Re: Bluestore caching, flawed by design?

John Hearns <hearnsj@xxxxxxxxxxxxxx> · Mon, 2 Apr 2018 08:33:35 +0200

Christian, you mention single socket systems for storage servers.
I often thought that the Xeon-D would be ideal as a building block for storage servers
https://www.intel.com/content/www/us/en/products/processors/xeon/d-processors.html
Low power, and a complete System-On-Chip with 10gig Ethernet.

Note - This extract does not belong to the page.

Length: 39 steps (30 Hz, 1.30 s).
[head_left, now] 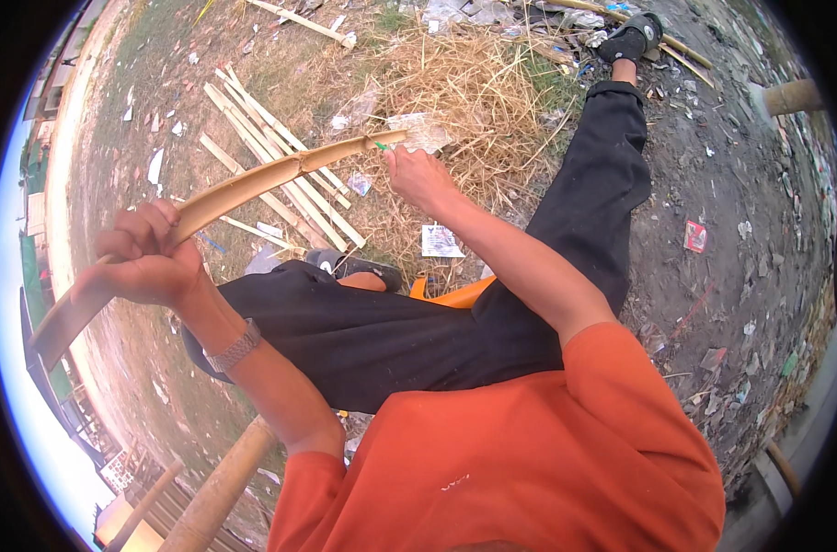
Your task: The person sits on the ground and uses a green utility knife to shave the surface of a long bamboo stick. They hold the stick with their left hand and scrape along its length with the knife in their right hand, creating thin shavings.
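A long split bamboo strip [253, 179], hollow side showing with a node across its middle, slants from the lower left up to the centre. My left hand [152, 248] is wrapped round it near its left part, with a metal watch on the wrist. At the strip's far right end my right hand [420, 179] is closed. A small green thing [380, 145] shows beside its fingers, against the bamboo; most of it is hidden, so its kind cannot be told. Below the strip several pale bamboo slats [285, 156] lie on the ground.
A heap of dry straw-like shavings [474, 78] lies ahead. My legs in black trousers [593, 175] spread to both sides, with an orange seat-like object [460, 294] between them. A bamboo pole [221, 488] stands at lower left. Litter covers the dark ground [694, 175] on the right.
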Available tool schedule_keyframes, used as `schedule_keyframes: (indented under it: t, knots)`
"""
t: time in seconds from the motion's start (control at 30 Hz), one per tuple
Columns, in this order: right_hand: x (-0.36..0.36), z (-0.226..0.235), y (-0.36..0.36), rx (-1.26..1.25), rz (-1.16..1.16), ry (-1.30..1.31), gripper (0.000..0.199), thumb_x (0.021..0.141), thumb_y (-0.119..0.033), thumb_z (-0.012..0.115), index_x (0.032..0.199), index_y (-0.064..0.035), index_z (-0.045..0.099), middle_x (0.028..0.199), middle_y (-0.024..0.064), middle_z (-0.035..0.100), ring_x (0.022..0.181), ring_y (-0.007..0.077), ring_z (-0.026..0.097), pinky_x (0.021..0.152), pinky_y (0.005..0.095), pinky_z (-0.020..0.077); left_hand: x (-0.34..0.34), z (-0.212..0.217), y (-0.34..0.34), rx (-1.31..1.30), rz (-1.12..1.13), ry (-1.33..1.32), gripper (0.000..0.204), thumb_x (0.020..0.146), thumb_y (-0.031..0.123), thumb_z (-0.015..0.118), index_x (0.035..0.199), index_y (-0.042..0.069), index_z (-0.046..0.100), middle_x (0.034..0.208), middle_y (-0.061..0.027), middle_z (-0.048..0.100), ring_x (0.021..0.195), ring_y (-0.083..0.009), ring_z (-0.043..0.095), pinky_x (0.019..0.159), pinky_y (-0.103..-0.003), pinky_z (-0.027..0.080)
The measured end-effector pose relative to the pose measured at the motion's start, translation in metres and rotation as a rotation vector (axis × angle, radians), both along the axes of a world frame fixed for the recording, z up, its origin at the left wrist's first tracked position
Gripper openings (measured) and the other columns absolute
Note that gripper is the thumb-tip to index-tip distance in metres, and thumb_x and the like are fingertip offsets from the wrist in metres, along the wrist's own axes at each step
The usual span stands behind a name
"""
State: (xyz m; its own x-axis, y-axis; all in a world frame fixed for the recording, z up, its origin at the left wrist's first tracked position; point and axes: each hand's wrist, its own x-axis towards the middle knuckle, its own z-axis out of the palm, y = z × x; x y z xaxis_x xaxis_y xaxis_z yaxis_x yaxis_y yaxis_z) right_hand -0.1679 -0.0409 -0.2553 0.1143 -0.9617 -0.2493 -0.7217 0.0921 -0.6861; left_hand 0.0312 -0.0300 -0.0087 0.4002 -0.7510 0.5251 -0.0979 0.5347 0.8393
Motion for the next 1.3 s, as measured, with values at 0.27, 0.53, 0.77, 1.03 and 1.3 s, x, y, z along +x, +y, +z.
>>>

I haven't been following these processors lately. Is anyone building  CEPH clusters using them

On 2 April 2018 at 02:59, Christian Balzer <chibi@xxxxxxx> wrote:

Hello,

firstly, Jack pretty much correctly correlated my issues to Mark's points,

more below.

On Sat, 31 Mar 2018 08:24:45 -0500 Mark Nelson wrote:

> On 03/29/2018 08:59 PM, Christian Balzer wrote:

>

> > Hello,

> >

> > my crappy test cluster was rendered inoperational by an IP renumbering

> > that wasn't planned and forced on me during a DC move, so I decided to

> > start from scratch and explore the fascinating world of Luminous/bluestore

> > and all the assorted bugs. ^_-

> > (yes I could have recovered the cluster by setting up a local VLAN with

> > the old IPs, extract the monmap, etc, but I consider the need for a

> > running monitor a flaw, since all the relevant data was present in the

> > leveldb).

> >

> > Anyways, while I've read about bluestore OSD cache in passing here, the

> > back of my brain was clearly still hoping that it would use pagecache/SLAB

> > like other filesystems.

> > Which after my first round of playing with things clearly isn't the case.

> >

> > This strikes me as a design flaw and regression because:

>

> Bluestore's cache is not broken by design.

>

During further tests I verified something that caught my attention out of

the corner of my when glancing at atop output of the OSDs during my fio

runs.

Consider this fio run, after having done the same with write to populate

the file and caches (1GB per OSD default on the test cluster, 20 OSDs

total on 5 nodes):

---

$ fio --size=8G --ioengine=libaio --invalidate=1 --direct=1 --numjobs=1

--rw=randread --name=fiojob --blocksize=4M --iodepth=32

---

This is being run against a kernel mounted RBD image.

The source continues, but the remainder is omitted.